> Required action:
Set down, exactly as written, every line from the top of the records below to the line containing "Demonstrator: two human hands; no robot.", both ends included, and no others.

Records drawn from a dataset

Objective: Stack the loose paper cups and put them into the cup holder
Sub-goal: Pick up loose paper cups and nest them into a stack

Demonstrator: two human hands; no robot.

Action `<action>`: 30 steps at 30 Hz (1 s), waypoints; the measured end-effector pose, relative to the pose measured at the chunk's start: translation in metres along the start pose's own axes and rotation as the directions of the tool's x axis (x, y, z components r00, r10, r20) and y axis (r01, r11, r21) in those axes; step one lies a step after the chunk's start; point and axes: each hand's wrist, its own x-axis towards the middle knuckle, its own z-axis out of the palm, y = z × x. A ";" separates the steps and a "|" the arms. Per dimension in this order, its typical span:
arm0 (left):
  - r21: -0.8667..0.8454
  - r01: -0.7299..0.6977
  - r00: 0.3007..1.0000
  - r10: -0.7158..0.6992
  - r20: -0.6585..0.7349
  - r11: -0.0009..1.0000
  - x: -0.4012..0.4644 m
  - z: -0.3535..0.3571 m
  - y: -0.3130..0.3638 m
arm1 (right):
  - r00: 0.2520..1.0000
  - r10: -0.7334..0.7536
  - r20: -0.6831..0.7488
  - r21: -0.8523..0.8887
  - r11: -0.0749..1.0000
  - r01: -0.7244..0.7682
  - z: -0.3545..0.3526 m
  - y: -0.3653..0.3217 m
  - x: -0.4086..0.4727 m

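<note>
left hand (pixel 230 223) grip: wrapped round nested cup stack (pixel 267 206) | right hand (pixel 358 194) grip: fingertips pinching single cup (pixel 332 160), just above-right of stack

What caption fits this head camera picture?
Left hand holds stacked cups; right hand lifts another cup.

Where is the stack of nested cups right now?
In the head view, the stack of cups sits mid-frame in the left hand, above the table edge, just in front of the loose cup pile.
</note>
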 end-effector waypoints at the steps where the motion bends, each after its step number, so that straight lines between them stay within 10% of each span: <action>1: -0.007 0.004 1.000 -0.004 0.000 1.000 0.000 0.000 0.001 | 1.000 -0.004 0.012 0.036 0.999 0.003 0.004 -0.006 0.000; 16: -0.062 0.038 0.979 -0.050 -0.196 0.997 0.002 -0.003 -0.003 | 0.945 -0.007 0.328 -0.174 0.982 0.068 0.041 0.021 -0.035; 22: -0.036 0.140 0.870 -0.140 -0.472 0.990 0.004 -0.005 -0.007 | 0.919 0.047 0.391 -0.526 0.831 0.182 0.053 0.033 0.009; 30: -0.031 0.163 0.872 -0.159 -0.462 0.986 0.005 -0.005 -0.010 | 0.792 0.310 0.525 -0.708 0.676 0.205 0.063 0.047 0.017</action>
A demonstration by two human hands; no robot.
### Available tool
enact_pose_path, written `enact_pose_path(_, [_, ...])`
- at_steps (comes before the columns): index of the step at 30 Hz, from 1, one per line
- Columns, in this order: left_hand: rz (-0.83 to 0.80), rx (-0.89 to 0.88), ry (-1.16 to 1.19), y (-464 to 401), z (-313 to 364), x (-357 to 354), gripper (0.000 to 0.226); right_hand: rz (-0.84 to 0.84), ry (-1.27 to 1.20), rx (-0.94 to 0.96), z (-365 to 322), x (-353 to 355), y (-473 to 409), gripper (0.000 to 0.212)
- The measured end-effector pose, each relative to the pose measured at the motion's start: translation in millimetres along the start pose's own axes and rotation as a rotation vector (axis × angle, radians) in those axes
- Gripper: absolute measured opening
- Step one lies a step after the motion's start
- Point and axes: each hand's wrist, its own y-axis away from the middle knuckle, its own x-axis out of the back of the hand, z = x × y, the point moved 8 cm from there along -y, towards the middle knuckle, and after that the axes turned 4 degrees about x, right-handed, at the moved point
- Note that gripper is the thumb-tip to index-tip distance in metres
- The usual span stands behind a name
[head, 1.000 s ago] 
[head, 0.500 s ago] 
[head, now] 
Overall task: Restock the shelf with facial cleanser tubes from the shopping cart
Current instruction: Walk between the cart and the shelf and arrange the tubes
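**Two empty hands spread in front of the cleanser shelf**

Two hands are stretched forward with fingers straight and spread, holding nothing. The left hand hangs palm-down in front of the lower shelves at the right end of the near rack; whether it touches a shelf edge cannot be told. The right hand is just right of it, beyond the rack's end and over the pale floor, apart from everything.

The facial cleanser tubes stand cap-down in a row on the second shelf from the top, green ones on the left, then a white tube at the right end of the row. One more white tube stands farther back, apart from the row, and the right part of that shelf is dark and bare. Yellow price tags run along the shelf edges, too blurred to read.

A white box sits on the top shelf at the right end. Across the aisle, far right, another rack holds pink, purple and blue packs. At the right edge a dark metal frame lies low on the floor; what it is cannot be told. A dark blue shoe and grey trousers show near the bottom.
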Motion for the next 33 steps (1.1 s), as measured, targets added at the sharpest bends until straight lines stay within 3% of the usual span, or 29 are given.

> Solution to this exercise:
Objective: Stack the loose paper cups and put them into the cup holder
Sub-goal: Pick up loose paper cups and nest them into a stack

Demonstrator: two human hands; no robot.

The exercise is done; no more work remains.